Challenges to IP protection are proliferating throughout the UN system, and the approach adopted by the U.S. delegation in Paris could be applied to other UN initiatives, such as the recently announced UN High Level Panel on Access to Medicines (UNHLP). This panel, formed by the UN Development Program (UNDP) in November 2015, will analyze and make recommendations to “remedy the policy incoherence between the justifiable rights of inventors, international human rights law, trade rules and public health in the context of health technologies.”

We are concerned, however, that the UNHLP process will not provide for an informed, balanced, and inclusive dialogue that adequately incorporates the perspectives of innovators. Concerns have already arisen from the lack of transparency regarding the selection of the panel members and experts, the limited scope of inquiry that specifically excludes the broader context needed to understand the complex issues impacting the development and deployment of health-related technologies, and the tight timeline for the Panel’s work that allows little room for stakeholder engagement. Based on the lack of balance evident in the background and views of Panel and advisory group members, and as well as the lack of important context about the value of intellectual property in the Panel’s supporting documents, it is unfortunately likely that the result of this process, while perhaps well-intentioned, will be ill-informed.

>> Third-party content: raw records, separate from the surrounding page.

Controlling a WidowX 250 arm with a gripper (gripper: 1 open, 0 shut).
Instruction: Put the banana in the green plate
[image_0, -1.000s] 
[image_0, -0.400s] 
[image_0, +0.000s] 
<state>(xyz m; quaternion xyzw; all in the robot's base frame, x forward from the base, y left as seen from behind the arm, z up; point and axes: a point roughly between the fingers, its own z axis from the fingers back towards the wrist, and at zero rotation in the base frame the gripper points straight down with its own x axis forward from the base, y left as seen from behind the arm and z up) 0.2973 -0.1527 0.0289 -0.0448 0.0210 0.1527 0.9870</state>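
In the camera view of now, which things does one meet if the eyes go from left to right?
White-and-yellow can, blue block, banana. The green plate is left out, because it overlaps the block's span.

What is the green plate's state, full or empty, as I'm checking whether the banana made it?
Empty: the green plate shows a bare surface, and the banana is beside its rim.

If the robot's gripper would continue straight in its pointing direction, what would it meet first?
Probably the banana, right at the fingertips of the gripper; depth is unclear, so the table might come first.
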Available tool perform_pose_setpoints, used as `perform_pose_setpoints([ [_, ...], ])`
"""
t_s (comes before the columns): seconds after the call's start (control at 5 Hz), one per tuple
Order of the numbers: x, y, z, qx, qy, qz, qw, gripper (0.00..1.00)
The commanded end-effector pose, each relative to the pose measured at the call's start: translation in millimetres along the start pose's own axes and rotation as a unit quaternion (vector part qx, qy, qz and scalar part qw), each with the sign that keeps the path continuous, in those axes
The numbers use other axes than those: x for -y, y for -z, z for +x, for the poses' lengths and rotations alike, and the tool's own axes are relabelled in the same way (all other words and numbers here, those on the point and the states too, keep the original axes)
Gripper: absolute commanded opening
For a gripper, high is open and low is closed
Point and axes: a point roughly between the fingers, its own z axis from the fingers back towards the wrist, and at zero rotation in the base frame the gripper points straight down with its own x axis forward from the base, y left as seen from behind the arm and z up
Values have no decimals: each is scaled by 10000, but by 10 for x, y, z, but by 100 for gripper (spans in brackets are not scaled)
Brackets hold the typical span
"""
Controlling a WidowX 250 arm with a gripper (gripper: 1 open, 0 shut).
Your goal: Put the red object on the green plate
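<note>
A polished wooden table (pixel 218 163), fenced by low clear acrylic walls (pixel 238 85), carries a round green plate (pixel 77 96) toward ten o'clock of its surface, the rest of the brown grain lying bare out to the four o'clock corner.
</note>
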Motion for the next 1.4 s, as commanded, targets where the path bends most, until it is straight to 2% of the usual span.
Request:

As a policy response to the UN HLP, these US trade associations propose replicating the assiduous, inter-agency, full court press the United States government pursued, in tandem with big business, in the run-up to the Paris Climate Change Conference in November 2015. Presumably, in the context of the UN HLP, PhRMA and BIO aim to coordinate closely with the U.S. Department of State, the Office of the United States Trade Representative (USTR), the U.S. Patent and Trademark Office (USPTO), the White House and the Department of Health and Human Services (DHHS).

Significant challenges to IP still remain in the Paris Agreement’s implementation and subsequent negotiations—especially those related to the technology development and transfer chapter. Nonetheless, we are certain that the successful UNFCCC outcome on IP in Paris could not have been achieved without close interagency cooperation and collaboration among the U.S. government’s technical and IP experts in dialogue with business. This allowed the U.S. delegation to develop and defend consistent negotiating positions that, ultimately, are in the interest of not only U.S. innovators, but also people everywhere who will benefit from clean innovation in the years to come. We would recommend that this coordination continue on other
important debates….

U.S. leadership will be essential to managing diverse initiatives across the UN system, such as the UNHLP, to ensure that they do not undermine innovation. All relevant U.S. government agencies must be aligned in such efforts, and the U.S. delegation must be appropriately staffed with officials from the agencies with IP expertise. This formula was essential to the positive outcome in the UNFCCC negotiations in Paris, and it should be retained as we tackle ongoing discussions that impact technology and healthcare innovation in the United Nations.

In light of this letter to Senator Hatch, one wonders if these trade associations have also expressed similar concerns to the Obama administration? The companies exult in the outcome of the Paris Agreement which expunged references to intellectual property. Following on the heels of the Paris Climate Change Conference in November 2015, it is clear that interests as diverse as British American Tobacco, General Electric, Pfizer and Walmart seek to cripple the HLP’s quest to “remedy the policy incoherence between the justifiable rights of inventors, international human rights law, trade rules and public health in the context of health technologies” in a bid to maintain the status quo.